▶ [What you will do]:
What you produce should match the records exactly, line for line.

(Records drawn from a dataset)
"""

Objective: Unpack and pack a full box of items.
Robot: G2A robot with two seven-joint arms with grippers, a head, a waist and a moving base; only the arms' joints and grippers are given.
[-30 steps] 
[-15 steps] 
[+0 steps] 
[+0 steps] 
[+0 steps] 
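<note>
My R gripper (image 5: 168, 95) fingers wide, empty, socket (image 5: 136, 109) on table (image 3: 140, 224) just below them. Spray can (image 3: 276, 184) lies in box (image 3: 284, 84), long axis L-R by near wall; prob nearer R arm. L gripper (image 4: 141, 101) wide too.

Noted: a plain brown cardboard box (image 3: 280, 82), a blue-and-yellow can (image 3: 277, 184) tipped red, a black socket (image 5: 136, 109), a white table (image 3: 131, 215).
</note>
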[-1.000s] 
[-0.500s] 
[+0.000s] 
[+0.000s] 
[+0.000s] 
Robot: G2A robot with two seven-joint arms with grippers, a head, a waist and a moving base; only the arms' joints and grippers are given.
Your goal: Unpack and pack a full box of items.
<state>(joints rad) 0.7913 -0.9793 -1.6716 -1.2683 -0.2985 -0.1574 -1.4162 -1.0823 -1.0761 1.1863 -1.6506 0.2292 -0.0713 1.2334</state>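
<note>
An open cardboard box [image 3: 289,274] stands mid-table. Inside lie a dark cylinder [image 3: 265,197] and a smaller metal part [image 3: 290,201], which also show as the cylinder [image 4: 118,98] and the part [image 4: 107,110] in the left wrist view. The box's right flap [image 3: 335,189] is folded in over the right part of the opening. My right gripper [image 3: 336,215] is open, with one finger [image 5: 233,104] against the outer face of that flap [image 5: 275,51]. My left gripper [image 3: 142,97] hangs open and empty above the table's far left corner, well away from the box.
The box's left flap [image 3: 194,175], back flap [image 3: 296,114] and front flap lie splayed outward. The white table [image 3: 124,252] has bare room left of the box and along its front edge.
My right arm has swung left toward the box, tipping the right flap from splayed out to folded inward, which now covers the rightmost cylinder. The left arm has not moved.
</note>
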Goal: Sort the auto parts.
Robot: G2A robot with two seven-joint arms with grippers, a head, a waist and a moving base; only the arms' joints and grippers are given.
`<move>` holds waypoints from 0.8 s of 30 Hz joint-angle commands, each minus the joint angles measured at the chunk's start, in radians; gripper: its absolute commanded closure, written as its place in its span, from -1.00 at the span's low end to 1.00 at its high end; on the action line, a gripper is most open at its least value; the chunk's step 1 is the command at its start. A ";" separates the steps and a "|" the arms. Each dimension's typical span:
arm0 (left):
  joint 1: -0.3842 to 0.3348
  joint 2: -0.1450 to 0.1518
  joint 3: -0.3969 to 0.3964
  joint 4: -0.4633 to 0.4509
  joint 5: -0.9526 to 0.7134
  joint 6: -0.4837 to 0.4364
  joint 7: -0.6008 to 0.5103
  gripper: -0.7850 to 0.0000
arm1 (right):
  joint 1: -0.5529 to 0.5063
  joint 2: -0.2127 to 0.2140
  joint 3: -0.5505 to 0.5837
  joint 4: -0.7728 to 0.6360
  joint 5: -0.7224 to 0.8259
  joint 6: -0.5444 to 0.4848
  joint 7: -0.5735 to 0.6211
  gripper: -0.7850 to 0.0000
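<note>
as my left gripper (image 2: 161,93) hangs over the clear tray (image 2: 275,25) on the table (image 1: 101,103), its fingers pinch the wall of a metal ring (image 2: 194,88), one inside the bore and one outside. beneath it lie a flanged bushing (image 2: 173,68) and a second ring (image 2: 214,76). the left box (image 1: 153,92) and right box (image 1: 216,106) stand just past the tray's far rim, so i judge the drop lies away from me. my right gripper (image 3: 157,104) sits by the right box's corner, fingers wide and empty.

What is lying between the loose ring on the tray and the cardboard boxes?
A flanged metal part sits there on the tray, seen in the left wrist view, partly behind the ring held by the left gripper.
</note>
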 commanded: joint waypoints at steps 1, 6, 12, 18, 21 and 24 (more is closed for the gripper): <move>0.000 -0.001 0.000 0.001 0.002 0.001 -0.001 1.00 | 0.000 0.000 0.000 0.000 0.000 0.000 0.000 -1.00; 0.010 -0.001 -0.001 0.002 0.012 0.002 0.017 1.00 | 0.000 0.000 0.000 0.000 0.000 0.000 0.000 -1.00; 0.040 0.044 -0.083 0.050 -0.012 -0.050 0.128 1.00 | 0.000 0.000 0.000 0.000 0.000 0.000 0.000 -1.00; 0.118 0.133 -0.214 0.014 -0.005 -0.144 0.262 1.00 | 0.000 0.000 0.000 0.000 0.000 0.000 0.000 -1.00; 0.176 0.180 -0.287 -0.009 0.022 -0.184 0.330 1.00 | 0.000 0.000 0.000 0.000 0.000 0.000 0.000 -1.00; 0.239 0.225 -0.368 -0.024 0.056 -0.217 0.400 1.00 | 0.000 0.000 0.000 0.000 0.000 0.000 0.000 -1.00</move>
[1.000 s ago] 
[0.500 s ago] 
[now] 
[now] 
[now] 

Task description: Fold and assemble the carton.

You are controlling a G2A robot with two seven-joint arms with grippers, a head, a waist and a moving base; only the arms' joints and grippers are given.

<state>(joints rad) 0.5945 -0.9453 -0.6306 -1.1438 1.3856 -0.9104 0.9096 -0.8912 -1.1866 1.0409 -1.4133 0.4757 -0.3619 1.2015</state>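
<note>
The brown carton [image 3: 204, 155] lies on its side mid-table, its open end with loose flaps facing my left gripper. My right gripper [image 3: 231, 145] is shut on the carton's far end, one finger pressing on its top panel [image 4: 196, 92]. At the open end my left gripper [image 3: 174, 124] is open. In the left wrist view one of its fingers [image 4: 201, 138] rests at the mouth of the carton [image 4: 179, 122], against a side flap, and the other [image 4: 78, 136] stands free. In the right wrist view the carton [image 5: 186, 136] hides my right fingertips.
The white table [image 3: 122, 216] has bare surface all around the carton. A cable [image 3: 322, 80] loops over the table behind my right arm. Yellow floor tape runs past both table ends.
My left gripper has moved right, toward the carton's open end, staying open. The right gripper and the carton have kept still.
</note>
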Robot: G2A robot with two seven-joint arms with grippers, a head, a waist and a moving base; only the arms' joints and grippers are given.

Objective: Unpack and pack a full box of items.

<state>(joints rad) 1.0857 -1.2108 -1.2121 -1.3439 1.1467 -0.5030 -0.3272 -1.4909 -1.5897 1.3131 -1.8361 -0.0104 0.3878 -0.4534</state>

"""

▶ [Output of the task]:
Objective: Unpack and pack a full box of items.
Robot: G2A robot with two seven-joint arms with grippers, a head, a waist and a moving base; only the arms' joints and grippers are given.
[-30 steps] 
[-15 steps] 
[+0 steps] 
[+0 steps] 
[+0 steps] 
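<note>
My R gripper (image 5: 168, 95) fingers wide, empty, socket (image 5: 136, 109) on table (image 3: 140, 224) just below them. Spray can (image 3: 276, 184) lies in box (image 3: 284, 84), long axis L-R by near wall; prob nearer R arm. L gripper (image 4: 141, 101) wide too.

Noted: a plain brown cardboard box (image 3: 280, 82), a blue-and-yellow can (image 3: 277, 184) tipped red, a black socket (image 5: 136, 109), a white table (image 3: 131, 215).
</note>
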[-1.000s] 
[-0.500s] 
[+0.000s] 
[+0.000s] 
[+0.000s] 
Robot: G2A robot with two seven-joint arms with grippers, a head, a waist and a moving base; only the arms' joints and grippers are given.
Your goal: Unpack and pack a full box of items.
<state>(joints rad) 0.7913 -0.9793 -1.6716 -1.2683 -0.2985 -0.1574 -1.4162 -1.0823 -1.0761 1.1863 -1.6506 0.2292 -0.0713 1.2334</state>
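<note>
An open cardboard box [image 3: 289,274] stands mid-table. Inside lie a dark cylinder [image 3: 265,197] and a smaller metal part [image 3: 290,201], which also show as the cylinder [image 4: 118,98] and the part [image 4: 107,110] in the left wrist view. The box's right flap [image 3: 335,189] is folded in over the right part of the opening. My right gripper [image 3: 336,215] is open, with one finger [image 5: 233,104] against the outer face of that flap [image 5: 275,51]. My left gripper [image 3: 142,97] hangs open and empty above the table's far left corner, well away from the box.
The box's left flap [image 3: 194,175], back flap [image 3: 296,114] and front flap lie splayed outward. The white table [image 3: 124,252] has bare room left of the box and along its front edge.
My right arm has swung left toward the box, tipping the right flap from splayed out to folded inward, which now covers the rightmost cylinder. The left arm has not moved.
</note>
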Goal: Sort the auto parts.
Robot: G2A robot with two seven-joint arms with grippers, a head, a waist and a moving base; only the arms' joints and grippers are given.
`<move>` holds waypoints from 0.8 s of 30 Hz joint-angle commands, each minus the joint angles measured at the chunk's start, in radians; gripper: its absolute commanded closure, written as its place in its span, from -1.00 at the span's low end to 1.00 at its high end; on the action line, a gripper is most open at its least value; the chunk's step 1 is the command at its start. A ";" separates the steps and a "|" the arms. Each dimension's typical span:
arm0 (left):
  joint 1: -0.3842 to 0.3348
  joint 2: -0.1450 to 0.1518
  joint 3: -0.3969 to 0.3964
  joint 4: -0.4633 to 0.4509
  joint 5: -0.9526 to 0.7134
  joint 6: -0.4837 to 0.4364
  joint 7: -0.6008 to 0.5103
  gripper: -0.7850 to 0.0000
arm1 (right):
  joint 1: -0.5529 to 0.5063
  joint 2: -0.2127 to 0.2140
  joint 3: -0.5505 to 0.5837
  joint 4: -0.7728 to 0.6360
  joint 5: -0.7224 to 0.8259
  joint 6: -0.5444 to 0.4848
  joint 7: -0.5735 to 0.6211
  gripper: -0.7850 to 0.0000
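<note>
as my left gripper (image 2: 161,93) hangs over the clear tray (image 2: 275,25) on the table (image 1: 101,103), its fingers pinch the wall of a metal ring (image 2: 194,88), one inside the bore and one outside. beneath it lie a flanged bushing (image 2: 173,68) and a second ring (image 2: 214,76). the left box (image 1: 153,92) and right box (image 1: 216,106) stand just past the tray's far rim, so i judge the drop lies away from me. my right gripper (image 3: 157,104) sits by the right box's corner, fingers wide and empty.

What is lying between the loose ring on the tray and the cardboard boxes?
A flanged metal part sits there on the tray, seen in the left wrist view, partly behind the ring held by the left gripper.
</note>
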 commanded: joint waypoints at steps 1, 6, 12, 18, 21 and 24 (more is closed for the gripper): <move>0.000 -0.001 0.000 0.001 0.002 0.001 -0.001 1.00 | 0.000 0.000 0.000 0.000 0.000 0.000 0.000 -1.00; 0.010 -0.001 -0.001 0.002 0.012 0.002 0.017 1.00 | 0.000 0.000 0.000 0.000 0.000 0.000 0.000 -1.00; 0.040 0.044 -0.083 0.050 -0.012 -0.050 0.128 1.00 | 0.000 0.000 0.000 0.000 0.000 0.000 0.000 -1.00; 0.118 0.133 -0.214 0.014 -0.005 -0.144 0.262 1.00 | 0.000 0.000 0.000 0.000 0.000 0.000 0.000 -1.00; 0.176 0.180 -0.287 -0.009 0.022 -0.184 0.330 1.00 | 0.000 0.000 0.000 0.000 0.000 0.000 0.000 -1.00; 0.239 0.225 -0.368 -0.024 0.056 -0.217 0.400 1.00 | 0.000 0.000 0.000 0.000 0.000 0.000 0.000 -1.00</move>
[1.000 s ago] 
[0.500 s ago] 
[now] 
[now] 
[now] 

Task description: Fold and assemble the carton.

You are controlling a G2A robot with two seven-joint arms with grippers, a head, a waist and a moving base; only the arms' joints and grippers are given.

<state>(joints rad) 0.5945 -0.9453 -0.6306 -1.1438 1.3856 -0.9104 0.9096 -0.8912 -1.1866 1.0409 -1.4133 0.4757 -0.3619 1.2015</state>
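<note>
The brown carton [image 3: 204, 155] lies on its side mid-table, its open end with loose flaps facing my left gripper. My right gripper [image 3: 231, 145] is shut on the carton's far end, one finger pressing on its top panel [image 4: 196, 92]. At the open end my left gripper [image 3: 174, 124] is open. In the left wrist view one of its fingers [image 4: 201, 138] rests at the mouth of the carton [image 4: 179, 122], against a side flap, and the other [image 4: 78, 136] stands free. In the right wrist view the carton [image 5: 186, 136] hides my right fingertips.
The white table [image 3: 122, 216] has bare surface all around the carton. A cable [image 3: 322, 80] loops over the table behind my right arm. Yellow floor tape runs past both table ends.
My left gripper has moved right, toward the carton's open end, staying open. The right gripper and the carton have kept still.
</note>
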Robot: G2A robot with two seven-joint arms with grippers, a head, a waist and a moving base; only the arms' joints and grippers are given.

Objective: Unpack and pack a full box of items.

<state>(joints rad) 1.0857 -1.2108 -1.2121 -1.3439 1.1467 -0.5030 -0.3272 -1.4909 -1.5897 1.3131 -1.8361 -0.0104 0.3878 -0.4534</state>

This finishes the response to the exercise.